▸ **PROBLEM REQUIREMENTS**
Everything in the listing should be transcribed exactly, apart from the pictures.
+++ DATA BLOCK
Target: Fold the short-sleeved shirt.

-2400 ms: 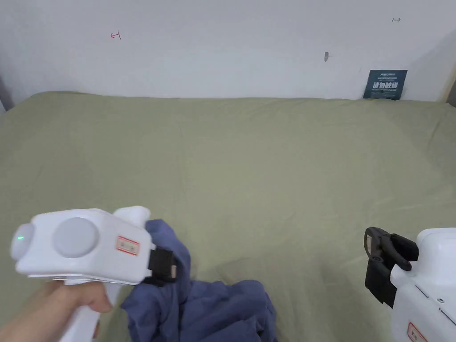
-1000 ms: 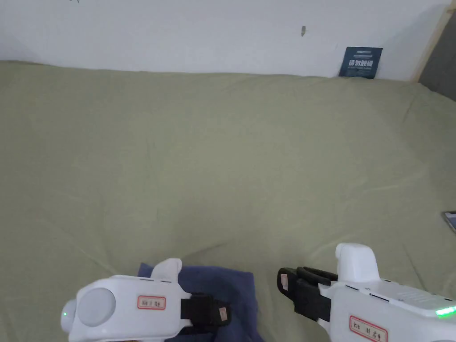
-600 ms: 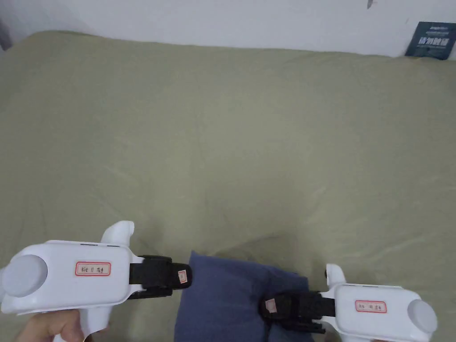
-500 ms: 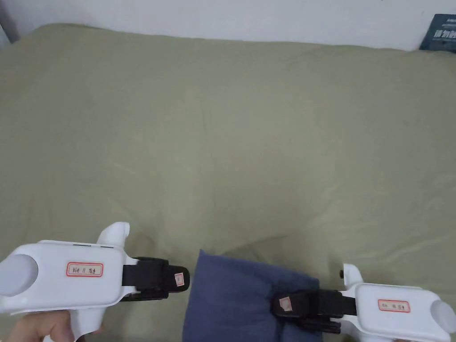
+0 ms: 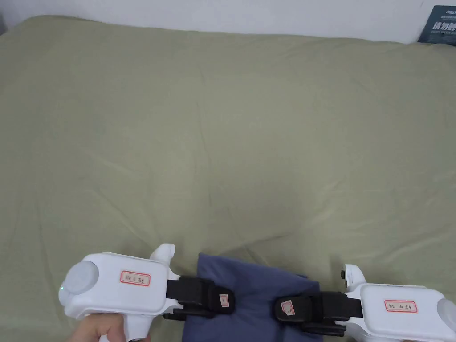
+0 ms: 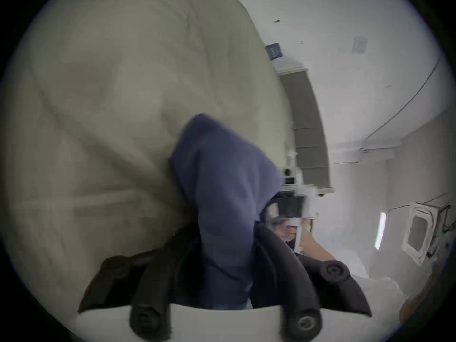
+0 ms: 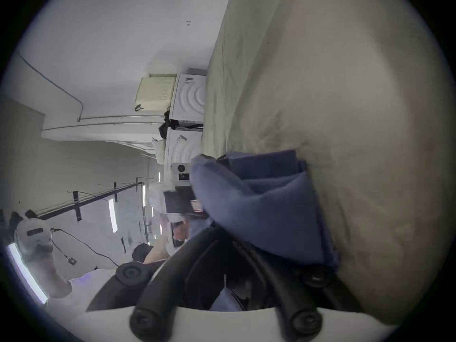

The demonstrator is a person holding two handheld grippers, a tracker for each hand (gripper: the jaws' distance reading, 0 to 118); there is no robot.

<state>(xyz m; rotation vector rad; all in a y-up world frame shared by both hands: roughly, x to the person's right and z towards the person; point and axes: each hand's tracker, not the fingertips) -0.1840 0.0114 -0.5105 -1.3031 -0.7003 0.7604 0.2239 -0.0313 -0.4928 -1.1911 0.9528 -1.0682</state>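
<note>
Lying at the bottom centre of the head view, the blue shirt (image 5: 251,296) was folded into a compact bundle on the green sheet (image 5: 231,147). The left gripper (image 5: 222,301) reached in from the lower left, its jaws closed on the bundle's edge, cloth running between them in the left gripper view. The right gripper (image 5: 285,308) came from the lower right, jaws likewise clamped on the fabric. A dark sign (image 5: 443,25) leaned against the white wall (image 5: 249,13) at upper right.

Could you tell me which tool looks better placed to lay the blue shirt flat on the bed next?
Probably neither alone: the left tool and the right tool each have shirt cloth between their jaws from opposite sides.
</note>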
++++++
▸ **RESPONSE AREA**
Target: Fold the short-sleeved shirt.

-2400 ms: 
-1000 ms: 
-600 ms: 
-500 ms: 
+0 ms: 
+0 ms: 
+0 ms: 

The demonstrator is a person holding two handheld grippers, a tracker for each hand (gripper: the jaws' distance reading, 0 to 118); there is no robot.

<state>(xyz m; rotation vector rad; all in a y-up world frame shared by both hands: roughly, x to the person's right and z towards the person; point and axes: each hand's tracker, not the fingertips) -0.1840 0.0114 -0.5105 -1.3031 -0.7003 0.7604 0.2239 -0.0313 -0.4928 -1.1911 0.9528 -1.0682</state>
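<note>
Lying at the bottom centre of the head view, the blue shirt (image 5: 251,296) was folded into a compact bundle on the green sheet (image 5: 231,147). The left gripper (image 5: 222,301) reached in from the lower left, its jaws closed on the bundle's edge, cloth running between them in the left gripper view. The right gripper (image 5: 285,308) came from the lower right, jaws likewise clamped on the fabric. A dark sign (image 5: 443,25) leaned against the white wall (image 5: 249,13) at upper right.

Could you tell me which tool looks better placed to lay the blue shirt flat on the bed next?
Probably neither alone: the left tool and the right tool each have shirt cloth between their jaws from opposite sides.
</note>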

The output is complete.